Goal of the exercise -> Write out the whole listing below exactly, skipping each picture.
** Provided material follows **
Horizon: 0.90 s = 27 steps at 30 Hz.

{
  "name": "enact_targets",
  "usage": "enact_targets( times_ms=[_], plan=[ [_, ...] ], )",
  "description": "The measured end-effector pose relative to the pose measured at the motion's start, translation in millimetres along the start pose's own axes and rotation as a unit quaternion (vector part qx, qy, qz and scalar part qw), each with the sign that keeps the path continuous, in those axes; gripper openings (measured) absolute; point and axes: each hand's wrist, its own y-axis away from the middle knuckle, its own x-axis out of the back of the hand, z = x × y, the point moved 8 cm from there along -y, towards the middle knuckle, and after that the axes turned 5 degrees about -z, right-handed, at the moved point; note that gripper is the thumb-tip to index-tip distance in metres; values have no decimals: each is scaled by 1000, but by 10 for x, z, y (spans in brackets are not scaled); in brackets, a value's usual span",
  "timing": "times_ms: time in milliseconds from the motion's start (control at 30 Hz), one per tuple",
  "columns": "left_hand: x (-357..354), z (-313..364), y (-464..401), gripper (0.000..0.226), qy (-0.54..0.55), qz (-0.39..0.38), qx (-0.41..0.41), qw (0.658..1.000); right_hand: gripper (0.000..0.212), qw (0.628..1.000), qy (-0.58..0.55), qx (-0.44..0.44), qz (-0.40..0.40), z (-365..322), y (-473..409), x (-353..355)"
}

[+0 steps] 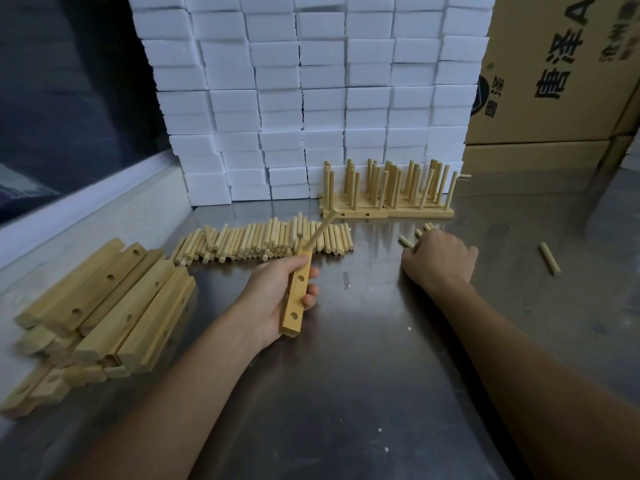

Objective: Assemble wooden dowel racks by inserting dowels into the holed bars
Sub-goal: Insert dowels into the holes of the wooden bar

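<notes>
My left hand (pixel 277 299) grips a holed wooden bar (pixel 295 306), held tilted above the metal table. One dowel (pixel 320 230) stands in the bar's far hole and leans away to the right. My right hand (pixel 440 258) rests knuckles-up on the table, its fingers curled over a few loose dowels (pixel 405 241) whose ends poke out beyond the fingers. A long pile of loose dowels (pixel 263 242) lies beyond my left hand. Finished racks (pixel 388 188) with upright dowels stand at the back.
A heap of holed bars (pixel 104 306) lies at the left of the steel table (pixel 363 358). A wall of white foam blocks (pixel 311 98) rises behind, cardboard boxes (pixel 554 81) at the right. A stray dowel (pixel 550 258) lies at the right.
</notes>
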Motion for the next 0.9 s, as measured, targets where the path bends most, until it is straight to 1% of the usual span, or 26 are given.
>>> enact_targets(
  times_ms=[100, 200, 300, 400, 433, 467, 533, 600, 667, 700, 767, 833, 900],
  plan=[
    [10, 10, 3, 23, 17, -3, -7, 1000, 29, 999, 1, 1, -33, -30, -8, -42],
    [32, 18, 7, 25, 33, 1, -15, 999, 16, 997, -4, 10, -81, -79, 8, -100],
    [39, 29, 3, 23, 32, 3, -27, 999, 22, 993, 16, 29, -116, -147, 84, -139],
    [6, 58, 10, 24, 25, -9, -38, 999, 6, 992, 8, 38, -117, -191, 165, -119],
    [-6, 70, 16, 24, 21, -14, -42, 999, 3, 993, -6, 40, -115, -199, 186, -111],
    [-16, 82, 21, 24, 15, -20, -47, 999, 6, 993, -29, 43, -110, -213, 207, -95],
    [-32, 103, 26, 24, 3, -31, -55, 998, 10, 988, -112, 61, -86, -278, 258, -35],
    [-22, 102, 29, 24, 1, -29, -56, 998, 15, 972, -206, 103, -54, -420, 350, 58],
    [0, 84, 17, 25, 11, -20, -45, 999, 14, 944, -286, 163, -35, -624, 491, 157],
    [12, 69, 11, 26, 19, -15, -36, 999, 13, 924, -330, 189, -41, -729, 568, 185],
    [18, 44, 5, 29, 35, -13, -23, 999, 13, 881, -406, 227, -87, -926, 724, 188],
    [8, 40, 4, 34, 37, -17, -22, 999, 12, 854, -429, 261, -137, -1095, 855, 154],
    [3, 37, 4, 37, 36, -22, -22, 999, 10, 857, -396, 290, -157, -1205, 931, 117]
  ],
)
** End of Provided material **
Reply to the task ->
Horizon: 0.90 s = 27 steps at 30 Hz.

{
  "name": "enact_targets",
  "usage": "enact_targets( times_ms=[_], plan=[ [_, ...] ], )",
  "description": "The measured end-effector pose relative to the pose measured at the motion's start, translation in millimetres along the start pose's own axes and rotation as a unit quaternion (vector part qx, qy, qz and scalar part qw), each with the sign that keeps the path continuous, in those axes; gripper openings (measured) absolute; point and axes: each hand's wrist, its own y-axis away from the middle knuckle, its own x-axis out of the back of the hand, z = x × y, the point moved 8 cm from there along -y, towards the middle knuckle, and after that the axes turned 5 degrees about -z, right-handed, at the moved point; note that gripper is the thumb-tip to index-tip distance in metres; values have no decimals: each is scaled by 1000, but by 10 for x, z, y (spans in brackets are not scaled); in brackets, a value's usual span",
  "timing": "times_ms: time in milliseconds from the motion's start (control at 30 Hz), one per tuple",
  "columns": "left_hand: x (-357..354), z (-313..364), y (-464..401), gripper (0.000..0.226), qy (-0.54..0.55), qz (-0.39..0.38), qx (-0.41..0.41), qw (0.658..1.000); right_hand: gripper (0.000..0.212), qw (0.628..1.000), qy (-0.58..0.55), qx (-0.44..0.44), qz (-0.40..0.40), z (-365..322), y (-473..409), x (-353..355)"
}

[+0 steps] 

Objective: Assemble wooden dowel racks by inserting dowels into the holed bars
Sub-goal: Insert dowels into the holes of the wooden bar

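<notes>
My left hand (pixel 277 299) grips a holed wooden bar (pixel 295 306), held tilted above the metal table. One dowel (pixel 320 230) stands in the bar's far hole and leans away to the right. My right hand (pixel 440 258) rests knuckles-up on the table, its fingers curled over a few loose dowels (pixel 405 241) whose ends poke out beyond the fingers. A long pile of loose dowels (pixel 263 242) lies beyond my left hand. Finished racks (pixel 388 188) with upright dowels stand at the back.
A heap of holed bars (pixel 104 306) lies at the left of the steel table (pixel 363 358). A wall of white foam blocks (pixel 311 98) rises behind, cardboard boxes (pixel 554 81) at the right. A stray dowel (pixel 550 258) lies at the right.
</notes>
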Motion for the next 0.9 s, as measured, targets where the path bends most, until it is straight to 1% of the usual span, or 26 are given.
>>> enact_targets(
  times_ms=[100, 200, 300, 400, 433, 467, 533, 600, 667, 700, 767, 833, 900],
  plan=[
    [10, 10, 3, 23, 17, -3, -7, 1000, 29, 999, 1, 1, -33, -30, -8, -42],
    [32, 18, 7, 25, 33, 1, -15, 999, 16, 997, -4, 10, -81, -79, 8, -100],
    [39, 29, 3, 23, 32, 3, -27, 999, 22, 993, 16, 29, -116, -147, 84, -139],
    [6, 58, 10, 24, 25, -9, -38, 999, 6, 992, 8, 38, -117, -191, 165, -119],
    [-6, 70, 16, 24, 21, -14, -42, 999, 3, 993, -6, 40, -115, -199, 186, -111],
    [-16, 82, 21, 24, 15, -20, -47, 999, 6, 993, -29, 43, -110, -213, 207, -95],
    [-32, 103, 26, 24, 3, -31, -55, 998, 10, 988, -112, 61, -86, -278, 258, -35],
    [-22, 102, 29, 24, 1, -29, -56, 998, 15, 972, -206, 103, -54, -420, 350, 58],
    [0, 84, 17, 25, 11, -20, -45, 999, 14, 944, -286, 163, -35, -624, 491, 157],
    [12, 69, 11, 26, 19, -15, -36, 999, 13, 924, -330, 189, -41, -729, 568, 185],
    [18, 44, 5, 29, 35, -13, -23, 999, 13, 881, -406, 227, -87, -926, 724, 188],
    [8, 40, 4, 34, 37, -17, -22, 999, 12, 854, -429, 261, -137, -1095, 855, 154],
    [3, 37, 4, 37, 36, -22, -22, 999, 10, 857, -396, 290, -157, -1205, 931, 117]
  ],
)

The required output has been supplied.